Entonces el chico nuevo, quien se había levantado del suelo, aprovechó la oportunidad para patear a Derek detrás de las rodillas. Derek colapsó casi de inmediato. Sus amigos se quedaron confundidos y congelados un instante antes de echarse a correr tras el chico nuevo, quien venía corriendo directo hacia a mí. Me tomó la mano al pasar, sin detenerse, y me jaló con toda la fuerza del impulso que llevaba.

—¡Vámonos! —me gritó por encima del hombro y sin soltarme la mano.

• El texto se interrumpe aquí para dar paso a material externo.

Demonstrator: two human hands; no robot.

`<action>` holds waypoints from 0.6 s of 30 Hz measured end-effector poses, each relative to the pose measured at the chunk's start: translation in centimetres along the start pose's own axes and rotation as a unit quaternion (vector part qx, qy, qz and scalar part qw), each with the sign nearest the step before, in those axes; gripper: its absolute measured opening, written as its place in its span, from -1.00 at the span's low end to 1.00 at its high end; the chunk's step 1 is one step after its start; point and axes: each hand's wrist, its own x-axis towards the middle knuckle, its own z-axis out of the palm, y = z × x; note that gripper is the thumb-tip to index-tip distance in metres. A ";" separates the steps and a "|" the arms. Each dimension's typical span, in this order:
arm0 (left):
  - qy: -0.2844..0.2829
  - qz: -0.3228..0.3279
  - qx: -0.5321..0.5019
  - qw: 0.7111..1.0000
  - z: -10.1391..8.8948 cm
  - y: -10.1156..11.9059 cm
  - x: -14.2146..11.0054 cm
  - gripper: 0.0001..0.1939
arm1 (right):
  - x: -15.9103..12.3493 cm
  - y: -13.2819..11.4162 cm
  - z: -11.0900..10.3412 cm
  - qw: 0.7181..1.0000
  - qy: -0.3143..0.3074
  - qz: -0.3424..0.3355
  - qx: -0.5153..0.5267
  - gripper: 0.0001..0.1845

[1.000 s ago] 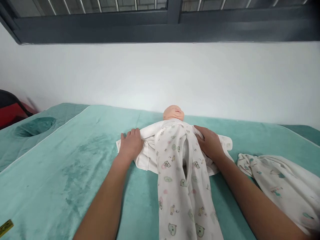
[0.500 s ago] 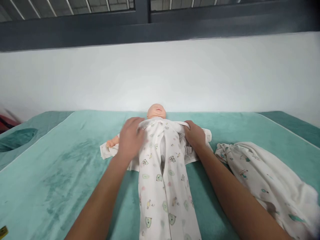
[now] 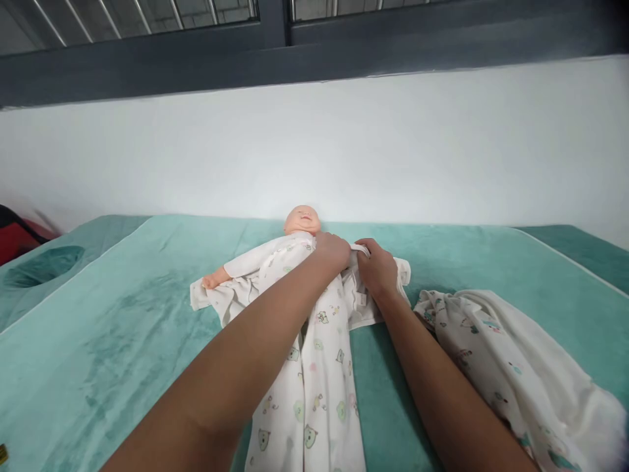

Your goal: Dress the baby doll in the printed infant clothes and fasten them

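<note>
A baby doll (image 3: 302, 219) lies on its back, head towards the wall. A white printed baby romper (image 3: 322, 347) covers its front, the long legs stretching towards me. One doll arm in a white sleeve (image 3: 243, 261) points left; the other is hidden. My left hand (image 3: 333, 253) is closed at the romper's upper edge by the doll's shoulder, its fingertips mostly hidden. Beside it, my right hand (image 3: 377, 267) pinches a narrow white strip of the romper, drawn out between both hands. Under the doll, a white cloth garment (image 3: 230, 305) is spread to both sides.
To the right lies another white printed garment (image 3: 511, 367), rumpled. All this rests on a green padded cover (image 3: 122, 341) with a hollow (image 3: 44, 265) at far left. A red and black item (image 3: 19, 233) is at the left edge. Behind stands a white wall (image 3: 314, 144).
My left hand has moved right, from the romper's left edge across the doll's chest to beside my right hand. My right hand keeps its hold. The doll's sleeved arm is now uncovered.
</note>
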 end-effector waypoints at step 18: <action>0.048 -0.081 0.036 0.995 -4.3 -6.0 -6.7 -0.63 | 1.3 1.1 -0.9 0.954 0.059 0.110 0.274 -0.69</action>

Corrimos. No sé si nos siguieron o no, pues no volteé a ver. Mantuve los ojos fijos en el chico que me arrastraba por el campo. Con la mano que tenía libre venía tomándose el costado; y avanzaba a un paso torpe y arrítmico, pero sin dejar de correr. Cuando tomamos algo de velocidad, logré liberar la mano. Era más fácil correr así y, además, no quería estarle tomando la mano sudada, porque, además de apretarme los dedos, era una parte del cuerpo de un desconocido. Seguimos hasta que nos estrellamos con las puertas traseras del edificio principal, donde la profesora Gillespie, una de las maestras de Literatura, parecía haberse materializado de la nada con un montón de papeles bajo el brazo y un café en la mano. Su pequeña y rechoncha figura se irguió justo frente a nosotros: traía una blusa de flores chillona, conjunto de falda y saco, y sobre la cabeza un peinado de secadora recién hecho en el salón que parecía nido de pájaro. Por un terrible instante, pensé que íbamos a taclearla, pero logré derrapar y frenar a unos centímetros de ella; el chico al que iba siguiendo se lanzó hacia un lado en el último segundo, y solo alcanzó a rozarle el brazo antes de estrellarse en el suelo. La profesora Gillespie saltó hacia atrás con un grito y dejó que la taza de café volara por los aires. La taza estalló en mil pedazos al estrellarse contra la pared. Y nos llovió café. El chico estaba tendido en el suelo; yo estaba paralizada un metro detrás suyo, aún con la resortera en la mano. Volteé a ver si nos habían seguido hasta ahí, pero no había señales de los otros chicos.